EXERCISE PROMPT
Some of the lines below need repeating. Reproduce exactly those between the lines holding "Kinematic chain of" and "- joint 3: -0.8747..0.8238", inclusive.

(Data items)
____________________

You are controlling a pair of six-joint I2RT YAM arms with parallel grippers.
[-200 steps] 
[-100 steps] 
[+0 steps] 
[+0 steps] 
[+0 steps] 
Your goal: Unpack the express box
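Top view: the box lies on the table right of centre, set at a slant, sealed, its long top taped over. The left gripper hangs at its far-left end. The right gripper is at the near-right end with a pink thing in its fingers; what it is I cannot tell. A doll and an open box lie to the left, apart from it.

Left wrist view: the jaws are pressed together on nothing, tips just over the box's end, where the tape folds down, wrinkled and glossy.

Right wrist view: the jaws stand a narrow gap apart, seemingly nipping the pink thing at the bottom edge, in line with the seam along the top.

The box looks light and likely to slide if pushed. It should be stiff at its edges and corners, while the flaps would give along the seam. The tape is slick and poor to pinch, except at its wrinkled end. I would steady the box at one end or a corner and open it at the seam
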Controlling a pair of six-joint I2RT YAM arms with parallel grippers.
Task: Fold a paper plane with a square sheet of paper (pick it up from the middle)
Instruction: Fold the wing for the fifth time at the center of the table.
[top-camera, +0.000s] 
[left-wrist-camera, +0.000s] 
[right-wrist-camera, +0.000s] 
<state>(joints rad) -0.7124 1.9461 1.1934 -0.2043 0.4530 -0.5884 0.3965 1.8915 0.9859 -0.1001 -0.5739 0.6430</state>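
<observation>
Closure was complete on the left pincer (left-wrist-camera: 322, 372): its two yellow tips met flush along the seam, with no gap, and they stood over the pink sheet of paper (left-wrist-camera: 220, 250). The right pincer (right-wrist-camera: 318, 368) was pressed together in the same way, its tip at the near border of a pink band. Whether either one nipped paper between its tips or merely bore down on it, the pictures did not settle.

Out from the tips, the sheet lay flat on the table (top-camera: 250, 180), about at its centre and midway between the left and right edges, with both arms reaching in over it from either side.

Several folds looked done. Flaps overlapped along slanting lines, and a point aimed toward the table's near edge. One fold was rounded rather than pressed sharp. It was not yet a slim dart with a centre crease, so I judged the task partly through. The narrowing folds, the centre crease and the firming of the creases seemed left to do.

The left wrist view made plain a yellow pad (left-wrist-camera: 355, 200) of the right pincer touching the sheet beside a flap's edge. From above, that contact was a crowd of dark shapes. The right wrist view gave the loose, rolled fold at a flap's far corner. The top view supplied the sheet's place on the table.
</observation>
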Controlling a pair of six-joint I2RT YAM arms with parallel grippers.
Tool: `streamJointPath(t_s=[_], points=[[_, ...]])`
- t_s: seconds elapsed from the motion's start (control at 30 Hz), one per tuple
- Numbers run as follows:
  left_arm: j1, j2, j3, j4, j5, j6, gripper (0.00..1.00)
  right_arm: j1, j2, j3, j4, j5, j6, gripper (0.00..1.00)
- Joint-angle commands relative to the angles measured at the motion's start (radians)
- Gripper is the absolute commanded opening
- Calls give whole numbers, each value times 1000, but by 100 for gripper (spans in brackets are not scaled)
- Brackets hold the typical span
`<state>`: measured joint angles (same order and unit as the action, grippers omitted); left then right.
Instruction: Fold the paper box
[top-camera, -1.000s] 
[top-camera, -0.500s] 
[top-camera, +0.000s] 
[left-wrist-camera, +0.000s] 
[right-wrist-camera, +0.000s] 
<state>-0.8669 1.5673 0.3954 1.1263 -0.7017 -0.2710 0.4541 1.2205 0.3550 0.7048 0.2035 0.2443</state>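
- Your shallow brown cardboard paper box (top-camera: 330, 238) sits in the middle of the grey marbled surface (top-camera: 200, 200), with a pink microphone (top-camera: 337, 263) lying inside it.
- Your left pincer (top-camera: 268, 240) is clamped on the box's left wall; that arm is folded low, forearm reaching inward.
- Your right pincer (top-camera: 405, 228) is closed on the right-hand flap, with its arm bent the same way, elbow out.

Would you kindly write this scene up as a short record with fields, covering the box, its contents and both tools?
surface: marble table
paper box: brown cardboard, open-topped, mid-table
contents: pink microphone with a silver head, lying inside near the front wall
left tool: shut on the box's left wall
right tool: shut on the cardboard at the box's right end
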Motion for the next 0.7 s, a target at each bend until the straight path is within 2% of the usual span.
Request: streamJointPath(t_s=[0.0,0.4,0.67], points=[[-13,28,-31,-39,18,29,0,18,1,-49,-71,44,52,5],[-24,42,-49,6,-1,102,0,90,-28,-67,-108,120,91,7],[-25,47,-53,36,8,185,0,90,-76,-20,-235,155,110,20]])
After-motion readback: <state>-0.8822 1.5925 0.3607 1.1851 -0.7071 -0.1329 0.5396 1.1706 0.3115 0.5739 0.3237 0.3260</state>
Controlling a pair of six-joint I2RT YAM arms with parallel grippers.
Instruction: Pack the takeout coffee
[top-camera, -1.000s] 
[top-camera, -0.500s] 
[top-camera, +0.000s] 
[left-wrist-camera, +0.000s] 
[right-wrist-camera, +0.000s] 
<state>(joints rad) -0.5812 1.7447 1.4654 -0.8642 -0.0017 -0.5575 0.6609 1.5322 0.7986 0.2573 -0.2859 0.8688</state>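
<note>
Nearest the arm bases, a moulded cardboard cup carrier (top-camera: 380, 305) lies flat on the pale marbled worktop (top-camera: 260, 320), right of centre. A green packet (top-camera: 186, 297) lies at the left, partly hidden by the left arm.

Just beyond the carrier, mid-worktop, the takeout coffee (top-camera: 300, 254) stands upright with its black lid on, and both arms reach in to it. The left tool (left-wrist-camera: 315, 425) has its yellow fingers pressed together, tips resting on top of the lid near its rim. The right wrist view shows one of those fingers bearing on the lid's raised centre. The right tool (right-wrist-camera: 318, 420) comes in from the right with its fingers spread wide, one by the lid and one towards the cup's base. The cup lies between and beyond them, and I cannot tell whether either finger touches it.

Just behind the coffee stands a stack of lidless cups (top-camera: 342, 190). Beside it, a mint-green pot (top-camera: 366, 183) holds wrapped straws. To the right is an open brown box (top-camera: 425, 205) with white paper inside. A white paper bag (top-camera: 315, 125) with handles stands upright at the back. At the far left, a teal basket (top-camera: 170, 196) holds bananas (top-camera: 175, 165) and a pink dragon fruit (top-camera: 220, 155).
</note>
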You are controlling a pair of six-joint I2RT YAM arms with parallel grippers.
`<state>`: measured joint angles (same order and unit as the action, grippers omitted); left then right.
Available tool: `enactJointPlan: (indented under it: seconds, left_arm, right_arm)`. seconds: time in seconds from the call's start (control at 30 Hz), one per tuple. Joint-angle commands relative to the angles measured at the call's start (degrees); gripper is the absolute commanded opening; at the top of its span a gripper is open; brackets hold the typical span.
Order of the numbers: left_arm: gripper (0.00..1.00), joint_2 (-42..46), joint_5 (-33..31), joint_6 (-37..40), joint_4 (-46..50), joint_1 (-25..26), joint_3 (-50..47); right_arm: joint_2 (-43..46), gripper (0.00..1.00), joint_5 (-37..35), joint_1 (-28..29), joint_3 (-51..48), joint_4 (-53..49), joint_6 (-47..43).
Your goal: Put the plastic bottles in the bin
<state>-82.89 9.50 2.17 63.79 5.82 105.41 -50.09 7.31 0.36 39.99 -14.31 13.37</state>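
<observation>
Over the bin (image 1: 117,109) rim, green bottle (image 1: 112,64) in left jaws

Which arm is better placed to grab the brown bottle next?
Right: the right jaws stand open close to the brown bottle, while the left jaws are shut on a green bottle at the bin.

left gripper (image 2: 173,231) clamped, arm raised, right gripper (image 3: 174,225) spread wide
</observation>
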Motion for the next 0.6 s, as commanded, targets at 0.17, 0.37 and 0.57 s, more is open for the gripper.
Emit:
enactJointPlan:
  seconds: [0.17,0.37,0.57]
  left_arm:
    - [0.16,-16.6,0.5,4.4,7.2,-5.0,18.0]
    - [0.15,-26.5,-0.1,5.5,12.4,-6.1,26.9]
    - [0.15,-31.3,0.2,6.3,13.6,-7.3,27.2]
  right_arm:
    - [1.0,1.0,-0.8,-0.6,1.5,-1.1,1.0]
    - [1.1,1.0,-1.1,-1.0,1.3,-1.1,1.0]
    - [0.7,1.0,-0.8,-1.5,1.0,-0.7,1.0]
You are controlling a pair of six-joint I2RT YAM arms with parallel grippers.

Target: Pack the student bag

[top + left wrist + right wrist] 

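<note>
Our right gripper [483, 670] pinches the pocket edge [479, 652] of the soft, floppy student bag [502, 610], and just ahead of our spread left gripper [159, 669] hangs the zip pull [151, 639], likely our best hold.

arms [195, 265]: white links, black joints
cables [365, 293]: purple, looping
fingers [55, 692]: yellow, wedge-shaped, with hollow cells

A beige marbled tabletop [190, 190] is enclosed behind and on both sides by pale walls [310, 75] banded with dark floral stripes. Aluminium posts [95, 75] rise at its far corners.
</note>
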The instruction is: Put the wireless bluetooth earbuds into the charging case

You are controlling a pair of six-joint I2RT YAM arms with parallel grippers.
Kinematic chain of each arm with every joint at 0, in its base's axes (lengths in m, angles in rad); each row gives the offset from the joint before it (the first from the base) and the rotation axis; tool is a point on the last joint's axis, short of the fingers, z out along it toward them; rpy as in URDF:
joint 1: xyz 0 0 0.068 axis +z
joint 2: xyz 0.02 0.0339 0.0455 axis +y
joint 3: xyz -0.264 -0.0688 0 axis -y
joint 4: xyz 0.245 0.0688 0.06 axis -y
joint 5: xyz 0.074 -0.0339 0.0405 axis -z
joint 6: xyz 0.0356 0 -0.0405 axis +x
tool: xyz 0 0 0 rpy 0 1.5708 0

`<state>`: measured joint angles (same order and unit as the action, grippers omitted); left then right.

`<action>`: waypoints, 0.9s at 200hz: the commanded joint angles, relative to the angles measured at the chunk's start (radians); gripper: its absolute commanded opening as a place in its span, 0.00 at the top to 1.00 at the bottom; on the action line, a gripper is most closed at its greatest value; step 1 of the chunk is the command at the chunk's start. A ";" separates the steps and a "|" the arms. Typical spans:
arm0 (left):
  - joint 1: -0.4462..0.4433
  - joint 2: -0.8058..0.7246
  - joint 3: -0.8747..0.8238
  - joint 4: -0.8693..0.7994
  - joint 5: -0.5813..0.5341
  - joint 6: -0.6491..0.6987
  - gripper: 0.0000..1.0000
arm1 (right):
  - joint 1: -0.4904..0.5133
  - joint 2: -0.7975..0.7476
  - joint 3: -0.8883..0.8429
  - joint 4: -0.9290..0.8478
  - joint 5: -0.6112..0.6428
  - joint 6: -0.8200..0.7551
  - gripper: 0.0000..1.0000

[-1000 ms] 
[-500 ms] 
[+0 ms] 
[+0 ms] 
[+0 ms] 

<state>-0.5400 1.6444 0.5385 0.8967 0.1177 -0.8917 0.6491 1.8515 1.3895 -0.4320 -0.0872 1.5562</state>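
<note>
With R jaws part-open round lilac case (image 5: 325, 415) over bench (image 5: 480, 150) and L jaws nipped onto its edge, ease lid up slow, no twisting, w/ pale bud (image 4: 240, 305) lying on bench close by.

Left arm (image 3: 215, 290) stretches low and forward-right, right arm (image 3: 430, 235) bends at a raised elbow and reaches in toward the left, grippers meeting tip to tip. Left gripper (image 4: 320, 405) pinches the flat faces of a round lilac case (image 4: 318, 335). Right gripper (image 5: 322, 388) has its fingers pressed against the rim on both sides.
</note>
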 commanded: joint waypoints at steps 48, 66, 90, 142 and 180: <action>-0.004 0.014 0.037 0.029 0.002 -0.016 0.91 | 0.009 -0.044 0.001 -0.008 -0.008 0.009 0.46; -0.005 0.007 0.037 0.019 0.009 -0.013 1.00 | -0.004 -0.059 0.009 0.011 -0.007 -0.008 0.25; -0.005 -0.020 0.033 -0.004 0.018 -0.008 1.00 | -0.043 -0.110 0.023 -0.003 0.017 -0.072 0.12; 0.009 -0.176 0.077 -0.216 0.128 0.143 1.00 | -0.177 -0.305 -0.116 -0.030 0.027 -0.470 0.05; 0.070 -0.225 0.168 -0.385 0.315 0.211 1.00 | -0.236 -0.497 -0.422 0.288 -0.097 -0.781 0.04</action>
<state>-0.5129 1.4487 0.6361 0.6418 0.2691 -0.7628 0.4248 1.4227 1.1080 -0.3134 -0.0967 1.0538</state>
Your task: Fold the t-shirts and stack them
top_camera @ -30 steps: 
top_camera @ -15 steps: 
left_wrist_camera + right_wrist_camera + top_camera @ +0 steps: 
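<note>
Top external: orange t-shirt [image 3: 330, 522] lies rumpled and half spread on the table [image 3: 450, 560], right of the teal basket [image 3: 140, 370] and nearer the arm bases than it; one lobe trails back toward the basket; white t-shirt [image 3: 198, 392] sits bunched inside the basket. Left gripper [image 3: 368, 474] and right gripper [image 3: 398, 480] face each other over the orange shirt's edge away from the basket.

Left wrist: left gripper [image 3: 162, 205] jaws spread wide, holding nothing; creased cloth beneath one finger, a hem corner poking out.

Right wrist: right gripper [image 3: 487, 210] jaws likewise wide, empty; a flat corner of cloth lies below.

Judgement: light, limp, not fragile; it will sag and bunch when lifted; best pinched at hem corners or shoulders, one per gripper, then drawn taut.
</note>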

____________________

YOUR SOLUTION
Kinematic chain of each arm with every joint at 0, in its base's axes (lengths in m, angles in rad); each row gives the offset from the joint before it (the first from the base) and the rotation axis; tool is a point on the last joint's axis, short of the fingers, z out along it toward them; rpy as in URDF:
joint 1: xyz 0 0 0.068 axis +z
joint 2: xyz 0.02 0.0339 0.0455 axis +y
joint 3: xyz -0.264 -0.0688 0 axis -y
joint 4: xyz 0.245 0.0688 0.06 axis -y
joint 5: xyz 0.074 -0.0339 0.0405 axis -z
joint 6: xyz 0.0356 0 -0.0405 axis +x
tool: xyz 0 0 0 rpy 0 1.5708 0

`<state>`: measured joint angles (same order and unit as the action, grippers omitted); left then right.

`<action>`: waypoints, 0.9s at 200hz: the commanded joint angles, relative to the angles measured at the chunk's start (radians); gripper: its absolute commanded opening as a place in its span, 0.00 at the top to 1.00 at the bottom; on the action line, a gripper is most closed at its greatest value; step 1 of the chunk is the command at the chunk's start. A ";" separates the steps and a "|" the arms. Typical spans:
arm0 (left):
  - joint 1: -0.4462..0.4433
  - joint 2: -0.8058..0.7246
  - joint 3: -0.8747..0.8238

The exercise is finished.